• [About this exercise] The listing below should be written out word for word, with its pictures removed.

• [The data]
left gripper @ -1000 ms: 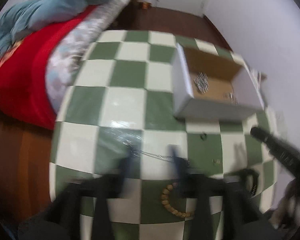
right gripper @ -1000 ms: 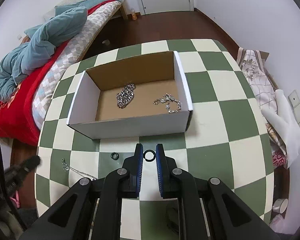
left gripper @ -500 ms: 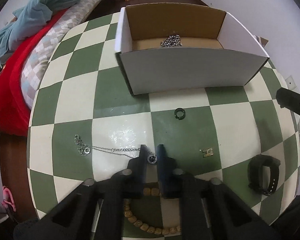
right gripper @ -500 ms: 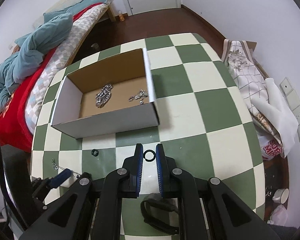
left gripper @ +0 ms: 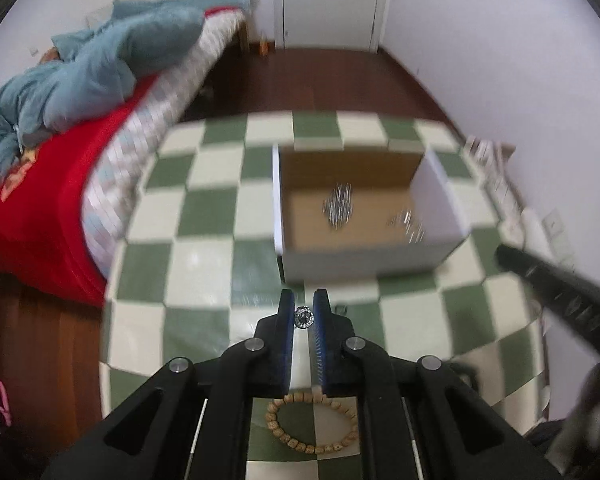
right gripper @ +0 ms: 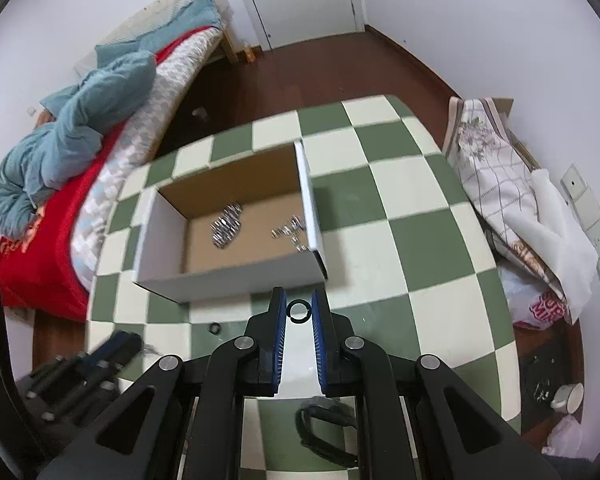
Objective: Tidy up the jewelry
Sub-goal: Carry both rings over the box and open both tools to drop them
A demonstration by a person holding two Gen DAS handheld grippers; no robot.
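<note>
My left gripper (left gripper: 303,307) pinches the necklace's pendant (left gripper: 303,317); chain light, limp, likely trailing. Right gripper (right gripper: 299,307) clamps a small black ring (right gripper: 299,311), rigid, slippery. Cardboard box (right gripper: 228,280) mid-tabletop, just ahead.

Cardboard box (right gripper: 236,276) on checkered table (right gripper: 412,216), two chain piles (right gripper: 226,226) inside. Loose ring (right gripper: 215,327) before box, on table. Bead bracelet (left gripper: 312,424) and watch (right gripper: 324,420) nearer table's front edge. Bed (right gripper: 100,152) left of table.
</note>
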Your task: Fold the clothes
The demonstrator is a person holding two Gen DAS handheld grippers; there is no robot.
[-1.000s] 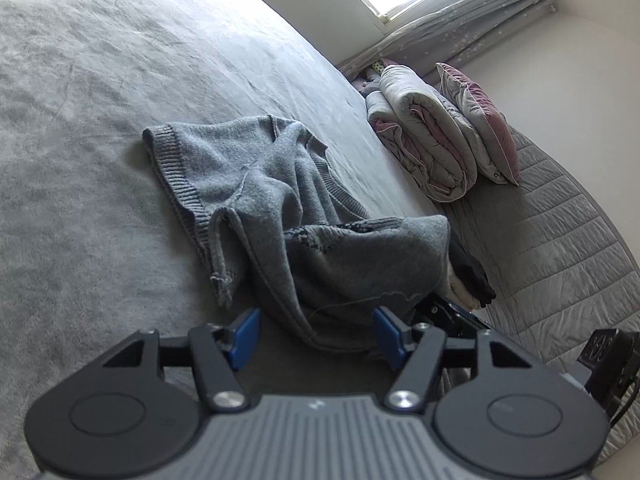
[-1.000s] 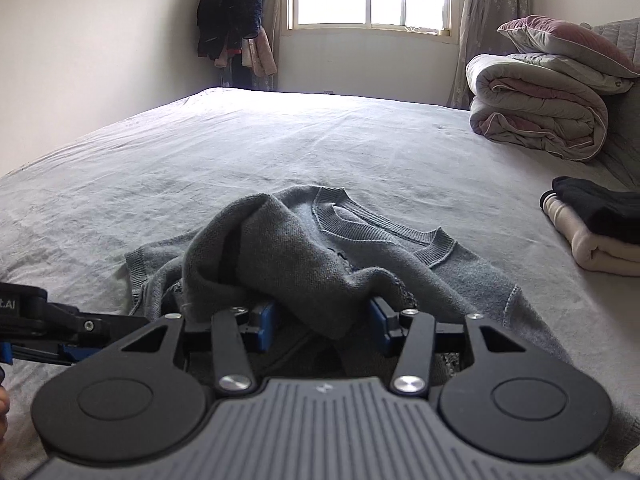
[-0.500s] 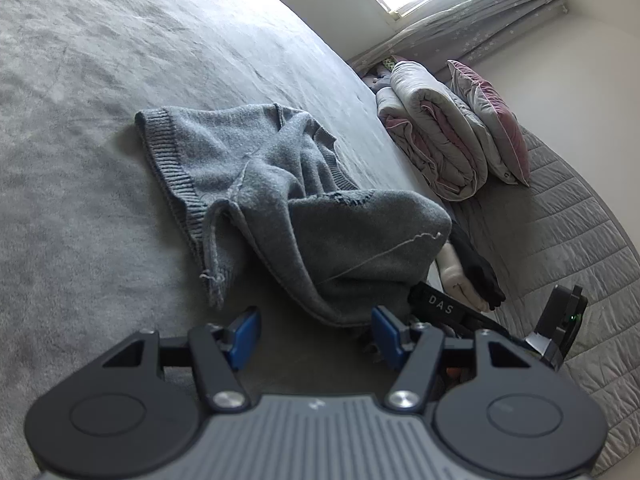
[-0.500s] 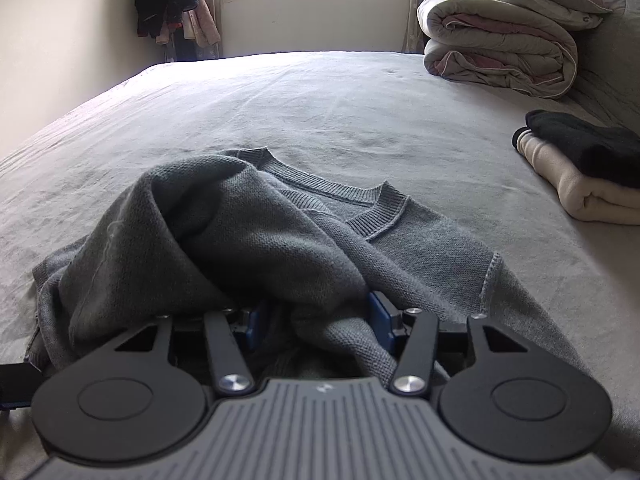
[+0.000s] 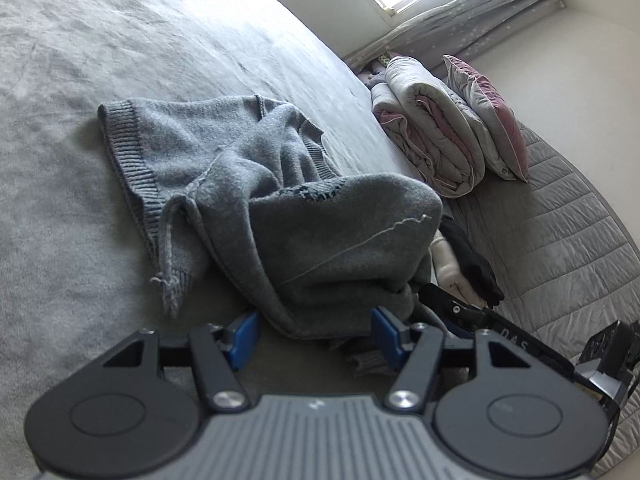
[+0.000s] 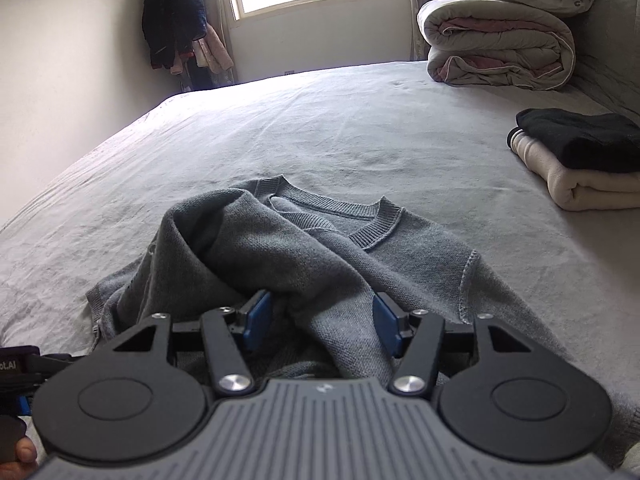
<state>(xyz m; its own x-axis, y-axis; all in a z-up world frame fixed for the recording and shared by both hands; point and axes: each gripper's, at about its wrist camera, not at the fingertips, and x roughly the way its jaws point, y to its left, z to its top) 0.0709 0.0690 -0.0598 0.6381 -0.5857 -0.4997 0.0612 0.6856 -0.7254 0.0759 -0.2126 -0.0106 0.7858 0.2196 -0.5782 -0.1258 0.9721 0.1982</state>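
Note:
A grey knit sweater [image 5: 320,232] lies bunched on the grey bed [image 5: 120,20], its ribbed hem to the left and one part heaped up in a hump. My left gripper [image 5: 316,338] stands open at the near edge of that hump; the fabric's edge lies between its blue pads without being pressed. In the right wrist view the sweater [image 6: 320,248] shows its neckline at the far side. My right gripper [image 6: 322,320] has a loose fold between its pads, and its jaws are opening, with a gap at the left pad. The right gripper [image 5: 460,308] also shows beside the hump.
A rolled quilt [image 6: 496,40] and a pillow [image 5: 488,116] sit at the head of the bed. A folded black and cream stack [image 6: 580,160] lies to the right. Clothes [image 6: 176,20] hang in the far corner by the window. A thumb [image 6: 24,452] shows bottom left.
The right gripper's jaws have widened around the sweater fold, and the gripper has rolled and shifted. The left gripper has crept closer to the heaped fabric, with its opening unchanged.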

• [The answer]
left gripper @ -1000 ms: 
right gripper @ -1000 ms: 
left gripper @ -500 ms: 
right gripper @ -500 ms: 
left gripper @ +0 ms: 
right gripper @ +0 ms: 
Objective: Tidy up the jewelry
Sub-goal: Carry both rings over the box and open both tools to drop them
A demonstration by a person holding two Gen DAS handheld grippers; no robot.
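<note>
My left gripper (left gripper: 303,307) pinches the necklace's pendant (left gripper: 303,317); chain light, limp, likely trailing. Right gripper (right gripper: 299,307) clamps a small black ring (right gripper: 299,311), rigid, slippery. Cardboard box (right gripper: 228,280) mid-tabletop, just ahead.

Cardboard box (right gripper: 236,276) on checkered table (right gripper: 412,216), two chain piles (right gripper: 226,226) inside. Loose ring (right gripper: 215,327) before box, on table. Bead bracelet (left gripper: 312,424) and watch (right gripper: 324,420) nearer table's front edge. Bed (right gripper: 100,152) left of table.
</note>
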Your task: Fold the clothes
The demonstrator is a person holding two Gen DAS handheld grippers; there is no robot.
[-1.000s] 
[-1.000s] 
[-0.500s] 
[-0.500s] 
[+0.000s] 
[+0.000s] 
<state>(xyz m; its own x-axis, y-axis; all in a z-up world frame fixed for the recording and shared by both hands; point and axes: each gripper's, at about its wrist camera, not at the fingertips, and x roughly the way its jaws point, y to its left, z to its top) 0.0709 0.0690 -0.0598 0.6381 -0.5857 -0.4997 0.0612 0.6856 -0.7254 0.0759 -0.2126 -0.0106 0.7858 0.2196 -0.5782 -0.1258 0.9721 0.1982</state>
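Note:
A grey knit sweater [image 5: 320,232] lies bunched on the grey bed [image 5: 120,20], its ribbed hem to the left and one part heaped up in a hump. My left gripper [image 5: 316,338] stands open at the near edge of that hump; the fabric's edge lies between its blue pads without being pressed. In the right wrist view the sweater [image 6: 320,248] shows its neckline at the far side. My right gripper [image 6: 322,320] has a loose fold between its pads, and its jaws are opening, with a gap at the left pad. The right gripper [image 5: 460,308] also shows beside the hump.
A rolled quilt [image 6: 496,40] and a pillow [image 5: 488,116] sit at the head of the bed. A folded black and cream stack [image 6: 580,160] lies to the right. Clothes [image 6: 176,20] hang in the far corner by the window. A thumb [image 6: 24,452] shows bottom left.
The right gripper's jaws have widened around the sweater fold, and the gripper has rolled and shifted. The left gripper has crept closer to the heaped fabric, with its opening unchanged.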

The exercise is complete with this answer.